Smith? What a lame pseudonym. Imagination was obviously
not her strong suit.
"My name is Edward. Ed Stevens. It’s nice to
meet you."
She nodded, her gaze fixed on the passing scenery.
"Uh.
Where are you headed?" I asked again.
She pointed to a tiny dirt
road off the main highway. "Turn off on that road," she said.
The
tires shrieked in protest as I slammed on the brakes and made the tight turn.
"Why don’t you pull off on the side of the road?" she asked,
giving me a lazy smile as she pulled her T-shirt over her head. I barely got
the car into park before her fingers tugged at my belt, her head lowering.
Afterwards,
silence settled between us as I pulled back onto the main highway. Not the stifling
silence between strangers, but a silence filled with our own personal thoughts
and plans. I had no need to question her further. It has been settled before her
warm lips closed around my penis and her tongue swirled around its head. We would
be together.
For some reason, my wife and kids were simply a minor complication.
I reached for my cell phone.
"What do you mean that you won’t be home?"
my wife demanded. "Where the hell are you going to be? Don’t lie and say
you’re going to be at work. If they haven’t made you work the entire damn night
in fifteen years, I don’t know why they’d start now."
"I’m not
coming home," I repeated. Before my wife could reply, the woman reached
over and took the phone from my hand.
"He’s not coming home," she
said with a wicked giggle and clicked off.

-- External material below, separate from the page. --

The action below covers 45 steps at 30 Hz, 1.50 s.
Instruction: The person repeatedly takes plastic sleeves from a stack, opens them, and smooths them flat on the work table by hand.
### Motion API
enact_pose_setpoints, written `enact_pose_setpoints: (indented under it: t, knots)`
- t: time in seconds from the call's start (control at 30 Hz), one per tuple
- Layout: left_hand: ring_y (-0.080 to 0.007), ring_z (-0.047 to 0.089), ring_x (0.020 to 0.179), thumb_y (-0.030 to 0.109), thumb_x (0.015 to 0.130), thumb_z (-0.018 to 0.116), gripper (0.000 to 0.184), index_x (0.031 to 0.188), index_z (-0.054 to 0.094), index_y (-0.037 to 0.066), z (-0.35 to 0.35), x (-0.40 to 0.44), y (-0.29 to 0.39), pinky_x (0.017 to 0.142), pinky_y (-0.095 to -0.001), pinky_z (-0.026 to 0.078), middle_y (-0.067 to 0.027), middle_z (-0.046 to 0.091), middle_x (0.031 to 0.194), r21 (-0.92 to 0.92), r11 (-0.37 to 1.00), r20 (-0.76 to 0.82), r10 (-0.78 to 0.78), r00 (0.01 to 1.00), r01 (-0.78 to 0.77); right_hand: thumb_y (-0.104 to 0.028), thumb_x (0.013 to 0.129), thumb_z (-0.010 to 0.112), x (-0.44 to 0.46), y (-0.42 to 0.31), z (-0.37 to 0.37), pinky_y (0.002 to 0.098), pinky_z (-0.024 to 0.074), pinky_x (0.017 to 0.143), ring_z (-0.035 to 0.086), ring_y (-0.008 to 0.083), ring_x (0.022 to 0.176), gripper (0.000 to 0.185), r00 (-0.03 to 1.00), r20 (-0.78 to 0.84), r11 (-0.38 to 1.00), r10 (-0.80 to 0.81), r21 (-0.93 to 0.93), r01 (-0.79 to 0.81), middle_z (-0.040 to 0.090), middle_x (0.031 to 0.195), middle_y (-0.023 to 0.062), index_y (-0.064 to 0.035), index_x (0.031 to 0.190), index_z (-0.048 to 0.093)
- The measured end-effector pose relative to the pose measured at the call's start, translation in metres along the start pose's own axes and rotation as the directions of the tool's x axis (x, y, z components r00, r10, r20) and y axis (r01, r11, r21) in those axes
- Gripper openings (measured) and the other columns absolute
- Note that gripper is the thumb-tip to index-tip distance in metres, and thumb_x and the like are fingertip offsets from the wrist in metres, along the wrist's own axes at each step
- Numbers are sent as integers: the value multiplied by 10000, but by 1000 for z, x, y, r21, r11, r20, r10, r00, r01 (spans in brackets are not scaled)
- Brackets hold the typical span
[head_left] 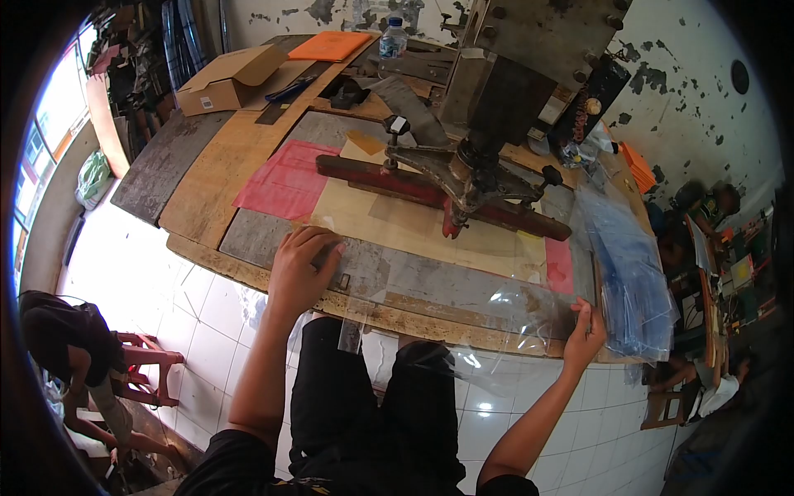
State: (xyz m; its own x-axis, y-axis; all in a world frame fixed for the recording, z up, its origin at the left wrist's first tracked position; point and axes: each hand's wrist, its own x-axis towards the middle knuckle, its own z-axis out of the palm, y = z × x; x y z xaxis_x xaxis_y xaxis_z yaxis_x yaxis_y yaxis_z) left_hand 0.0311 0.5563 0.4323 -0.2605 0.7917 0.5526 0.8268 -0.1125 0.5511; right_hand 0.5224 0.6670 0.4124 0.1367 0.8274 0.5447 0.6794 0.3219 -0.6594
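A clear plastic sheet [471, 318] lies across the front edge of the work table [194, 240] and hangs over it towards my lap. My left hand [302, 264] rests at the sheet's left end, fingers bent; what lies under the fingertips is too small to tell. At the right end, my right hand [585, 326] has thumb and fingers pinched on the sheet. Beyond both hands, a red metal bar [364, 175] of a press [475, 157] sits over a yellowish sheet [347, 207] with pink pieces [285, 178] at its ends.
A stack of bluish plastic sheets [633, 281] lies right of my right hand. Further back are a cardboard box [227, 78], an orange folder [331, 46] and a water bottle [393, 41]. One person [74, 347] is at lower left; others are at far right.
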Motion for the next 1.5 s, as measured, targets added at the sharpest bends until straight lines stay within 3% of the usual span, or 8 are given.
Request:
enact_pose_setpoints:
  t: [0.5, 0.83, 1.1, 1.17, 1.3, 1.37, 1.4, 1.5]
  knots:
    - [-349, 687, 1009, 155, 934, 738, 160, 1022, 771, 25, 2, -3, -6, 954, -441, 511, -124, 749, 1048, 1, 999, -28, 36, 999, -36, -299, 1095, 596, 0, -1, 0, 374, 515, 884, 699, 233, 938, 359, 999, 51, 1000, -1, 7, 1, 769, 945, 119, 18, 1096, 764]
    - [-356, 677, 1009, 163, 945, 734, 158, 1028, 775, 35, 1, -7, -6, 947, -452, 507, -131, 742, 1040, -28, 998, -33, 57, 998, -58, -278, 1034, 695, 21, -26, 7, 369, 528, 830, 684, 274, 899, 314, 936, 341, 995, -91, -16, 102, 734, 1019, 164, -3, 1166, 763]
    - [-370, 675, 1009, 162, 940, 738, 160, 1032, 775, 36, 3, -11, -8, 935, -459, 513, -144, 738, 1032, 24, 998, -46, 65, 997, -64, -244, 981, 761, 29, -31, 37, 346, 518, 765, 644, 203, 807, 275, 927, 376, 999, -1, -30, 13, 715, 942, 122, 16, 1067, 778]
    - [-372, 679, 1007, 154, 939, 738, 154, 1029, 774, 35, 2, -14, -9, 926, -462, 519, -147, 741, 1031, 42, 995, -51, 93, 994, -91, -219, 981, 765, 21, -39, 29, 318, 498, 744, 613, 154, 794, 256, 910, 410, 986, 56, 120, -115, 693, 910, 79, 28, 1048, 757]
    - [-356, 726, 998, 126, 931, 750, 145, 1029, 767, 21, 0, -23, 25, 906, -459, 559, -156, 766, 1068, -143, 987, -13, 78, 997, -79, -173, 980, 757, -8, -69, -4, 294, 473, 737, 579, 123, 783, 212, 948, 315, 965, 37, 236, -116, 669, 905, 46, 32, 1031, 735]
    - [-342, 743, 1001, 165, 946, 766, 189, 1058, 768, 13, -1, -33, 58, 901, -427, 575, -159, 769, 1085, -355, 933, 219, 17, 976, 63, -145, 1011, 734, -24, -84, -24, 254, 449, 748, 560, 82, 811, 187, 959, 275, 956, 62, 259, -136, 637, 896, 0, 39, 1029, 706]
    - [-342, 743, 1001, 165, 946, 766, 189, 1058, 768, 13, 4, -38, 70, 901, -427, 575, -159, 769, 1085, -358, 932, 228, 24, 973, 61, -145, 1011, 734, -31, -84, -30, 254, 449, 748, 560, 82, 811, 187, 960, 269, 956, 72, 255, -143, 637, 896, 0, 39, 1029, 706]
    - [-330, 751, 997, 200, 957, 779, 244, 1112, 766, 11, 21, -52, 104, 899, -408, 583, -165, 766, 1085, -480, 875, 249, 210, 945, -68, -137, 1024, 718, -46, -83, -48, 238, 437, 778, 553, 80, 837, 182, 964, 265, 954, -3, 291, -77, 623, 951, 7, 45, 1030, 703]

"Why did you do that? That’s
going to start big trouble," I said with sort of a numb disbelief.
"I’m
not starting any trouble," she said. "I’m just giving it a good reason."
There
was no reply to that, so I turned on the radio. Maybe sound between us would break
the cobwebs this woman was tangling me with inside . Then she caressed my thigh
and coherent thought fled from my mind.
"Police are still searching
for Victoria Freeburg, the wife of a prominent Indianapolis businessman. Her
husband and their six-month-old child were found brutally slain two days ago.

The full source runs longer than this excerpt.